Yes, I signed up for this. For the end of this month. Am I crazy? Probably. I'm not a runner. I don't like running, but I'm doing this with a wonderful friend and we are doing it just for fun. Not worried about times or the fact that most of it will be walked probably. I'm actually super excited!!




10.01.2012

September Goals Update

The beginning of September start off great, then my emotions and a lack of motivation hit and I stumbled.  But in keeping up with wanting to be accountable, here are the results.

1. 15 Workouts.  Fail-I hit 13. But on a positive note, I had 13 workouts last week.
2. Track everything. Success! Everything was tracked. The good, the bad and the ugly
3. Lose 5 lbs. Fail. I'm up 0.6 for the month.
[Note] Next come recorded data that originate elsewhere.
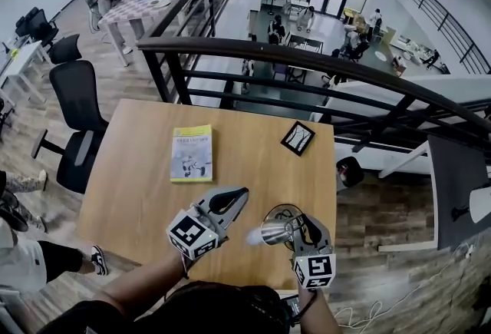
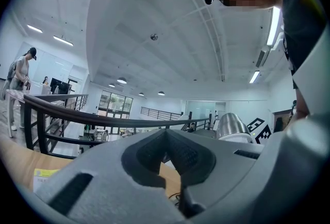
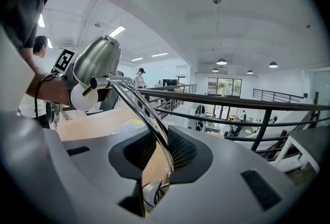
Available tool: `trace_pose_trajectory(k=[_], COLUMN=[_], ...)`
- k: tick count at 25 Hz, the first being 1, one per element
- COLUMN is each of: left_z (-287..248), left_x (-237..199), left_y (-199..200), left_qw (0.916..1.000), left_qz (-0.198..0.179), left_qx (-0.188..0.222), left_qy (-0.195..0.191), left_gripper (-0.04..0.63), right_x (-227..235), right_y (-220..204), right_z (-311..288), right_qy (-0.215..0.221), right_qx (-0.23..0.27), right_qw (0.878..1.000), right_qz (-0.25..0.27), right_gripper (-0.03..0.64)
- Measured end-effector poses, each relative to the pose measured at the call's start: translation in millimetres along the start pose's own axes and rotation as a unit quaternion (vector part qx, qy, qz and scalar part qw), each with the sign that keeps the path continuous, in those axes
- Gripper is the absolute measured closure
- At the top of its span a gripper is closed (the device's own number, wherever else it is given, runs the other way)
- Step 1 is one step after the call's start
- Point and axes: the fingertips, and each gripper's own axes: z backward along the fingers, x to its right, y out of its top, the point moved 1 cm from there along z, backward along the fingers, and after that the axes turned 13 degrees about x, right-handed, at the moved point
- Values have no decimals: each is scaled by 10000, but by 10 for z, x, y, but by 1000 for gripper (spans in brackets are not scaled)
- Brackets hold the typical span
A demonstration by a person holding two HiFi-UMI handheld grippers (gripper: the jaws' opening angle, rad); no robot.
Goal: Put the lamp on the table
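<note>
The lamp [image 3: 98, 58] is shiny metal: brushed shade, polished rods. The table [image 1: 253, 179] is smooth, matt wood. The left gripper [image 2: 165, 133] and right gripper [image 3: 161, 135] are matt grey plastic with finely ribbed pads [image 3: 181, 150]. The booklet [image 1: 191, 153] is paper.

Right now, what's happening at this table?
A person holds a gripper in each hand over a wooden table. The right gripper is clamped on the thin metal arm of a silver lamp, near the person's edge of the table; whether its base touches the wood can't be told. The left gripper hangs beside it, shut and empty. A book lies farther back.
</note>
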Motion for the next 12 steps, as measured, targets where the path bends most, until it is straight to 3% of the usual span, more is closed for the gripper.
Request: trace_pose_trajectory(k=[12], left_z=[359], left_x=[225], left_y=[307], left_qw=[9998], left_qz=[-125], left_qx=[142], left_qy=[4], left_gripper=[588], right_x=[-45], right_y=[70], right_z=[92], right_qy=[-339], right_qx=[-55], right_qw=[9985], right_qz=[430], right_gripper=[545])
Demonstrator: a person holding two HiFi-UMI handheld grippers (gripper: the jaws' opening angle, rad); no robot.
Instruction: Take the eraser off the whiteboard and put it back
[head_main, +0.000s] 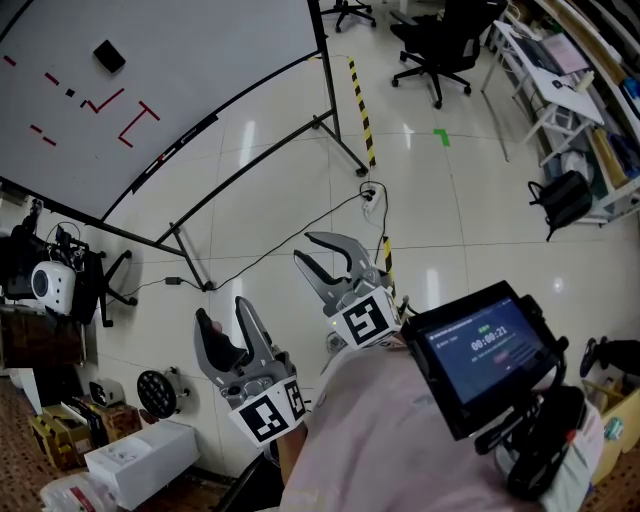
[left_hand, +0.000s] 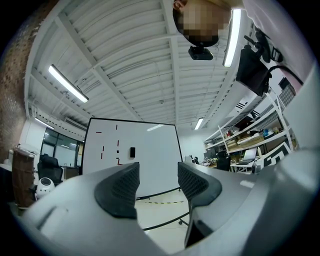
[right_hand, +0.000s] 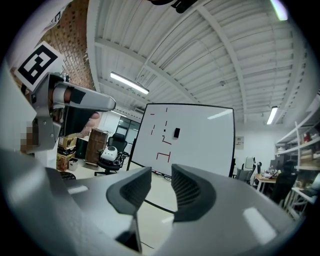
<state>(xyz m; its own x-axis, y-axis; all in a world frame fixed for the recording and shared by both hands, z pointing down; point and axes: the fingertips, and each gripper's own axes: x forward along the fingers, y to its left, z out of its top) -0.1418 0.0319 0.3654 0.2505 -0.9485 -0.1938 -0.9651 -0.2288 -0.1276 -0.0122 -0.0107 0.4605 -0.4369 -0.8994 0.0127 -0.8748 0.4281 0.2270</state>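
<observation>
a small black eraser (head_main: 109, 55) sticks flat on the whiteboard (head_main: 200, 60), tilted, in its upper part, just above the red marks.

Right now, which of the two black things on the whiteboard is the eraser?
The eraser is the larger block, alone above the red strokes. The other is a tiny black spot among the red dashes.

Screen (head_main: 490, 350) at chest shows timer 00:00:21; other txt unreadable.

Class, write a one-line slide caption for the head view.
Left gripper and right gripper, both open and empty, held short of the whiteboard, where the black eraser sits untouched.
</observation>
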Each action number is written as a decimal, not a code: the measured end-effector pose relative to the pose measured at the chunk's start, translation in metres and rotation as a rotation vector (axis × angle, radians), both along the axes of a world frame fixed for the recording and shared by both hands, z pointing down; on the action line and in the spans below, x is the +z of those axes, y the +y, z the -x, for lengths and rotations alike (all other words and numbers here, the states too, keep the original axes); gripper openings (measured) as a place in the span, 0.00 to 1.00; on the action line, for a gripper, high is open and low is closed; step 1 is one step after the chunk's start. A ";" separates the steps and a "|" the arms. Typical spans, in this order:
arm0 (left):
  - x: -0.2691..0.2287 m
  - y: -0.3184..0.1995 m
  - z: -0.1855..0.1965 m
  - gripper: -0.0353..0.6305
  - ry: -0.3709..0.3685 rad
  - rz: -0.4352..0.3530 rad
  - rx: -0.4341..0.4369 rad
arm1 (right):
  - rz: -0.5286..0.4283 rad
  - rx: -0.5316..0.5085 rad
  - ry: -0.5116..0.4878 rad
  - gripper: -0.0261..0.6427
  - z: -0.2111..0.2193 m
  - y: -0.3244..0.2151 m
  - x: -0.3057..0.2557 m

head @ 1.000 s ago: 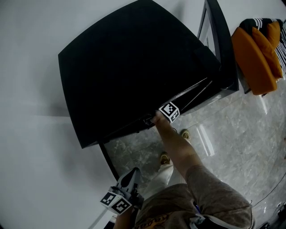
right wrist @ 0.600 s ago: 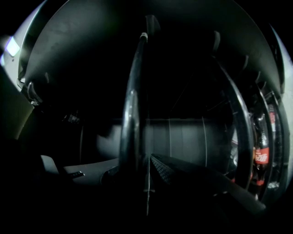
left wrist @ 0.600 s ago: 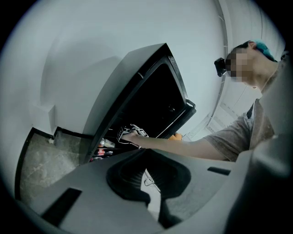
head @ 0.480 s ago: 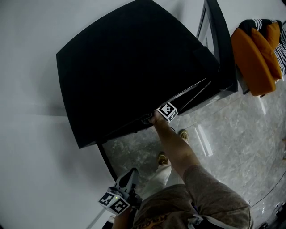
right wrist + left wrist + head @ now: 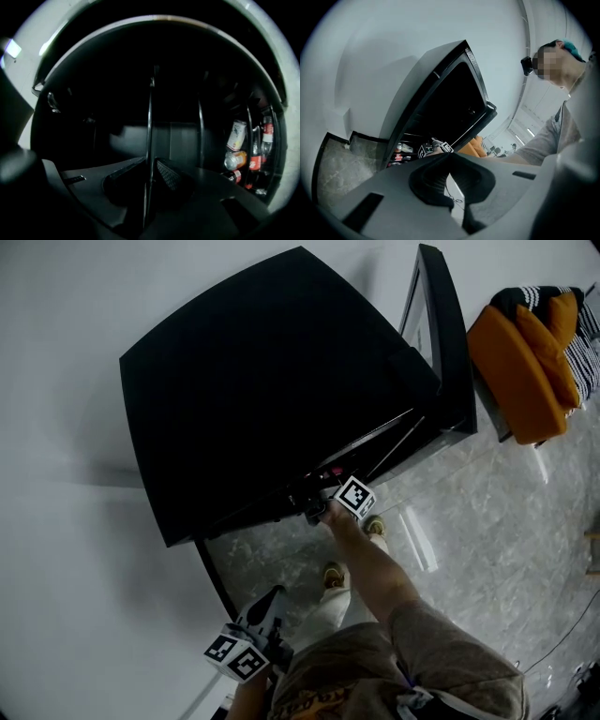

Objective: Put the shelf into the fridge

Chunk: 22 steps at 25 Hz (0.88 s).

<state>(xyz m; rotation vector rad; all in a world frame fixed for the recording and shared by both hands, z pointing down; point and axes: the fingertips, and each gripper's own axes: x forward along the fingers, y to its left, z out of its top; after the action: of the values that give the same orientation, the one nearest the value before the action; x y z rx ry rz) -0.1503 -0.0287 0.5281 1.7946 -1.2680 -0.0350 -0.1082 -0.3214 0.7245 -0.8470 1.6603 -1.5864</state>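
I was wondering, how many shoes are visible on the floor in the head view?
2. One shoe sits just below the right tongs; the other shoe is lower left, beside the forearm. Both are partly covered.

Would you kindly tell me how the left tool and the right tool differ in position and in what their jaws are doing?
The right tool is up at the fridge opening, while the left tool hangs low beside the person, away from the fridge. The right tool's jaws are clamped on the thin edge of the shelf; the left tool's jaws are together on nothing. Both have their jaws closed rather than spread.
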 end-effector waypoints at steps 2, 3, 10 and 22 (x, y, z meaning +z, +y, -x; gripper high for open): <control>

I won't lie. Last month was hard. I had a few rough patches, mainly stemming back to emotional eating and binging. But I want to stay accountable. If I knew I had no one to be accountable to (which I can chose not to) the number for this month would have been worse. My guess is that I'll always struggle with my relationship with food. I almost guarantee that to myself. But I'm slowly learning how to deal with it, and I know I have made great strides. Even when I binge, I force myself to track it. That way I can't just "forget about it". I really want to continue making progress with controling the emotional eating in the next few months before I start the MBA program. I know I'll be even more stressed then, so if I can get a handle on it now before I'm even more stressed, then I know that it will be easier to continue on my journey to a healthier me.

Scale Tales

256.4
+0.8

I had it in my head that I was going to have like a 5 lb gain. Seriously. This weekend was fabulous. I stayed home, had no plans other than to get the oil changed in my car. I made a few recipes and have lunches set for this week! My actual meals this weekend were great. I planned and stuck to my meals. But then I decided that I needed chips and salsa and ice cream....

So, while I wish I would have been stronger, but a .8 gain isn't all that terrible to what I was expecting.

Back on track today. I have lunches planned for the week, breakfasts won't be bad. I have some waffles (Pumpkin Spice!!!) in the freezer (very yummy) for something quick.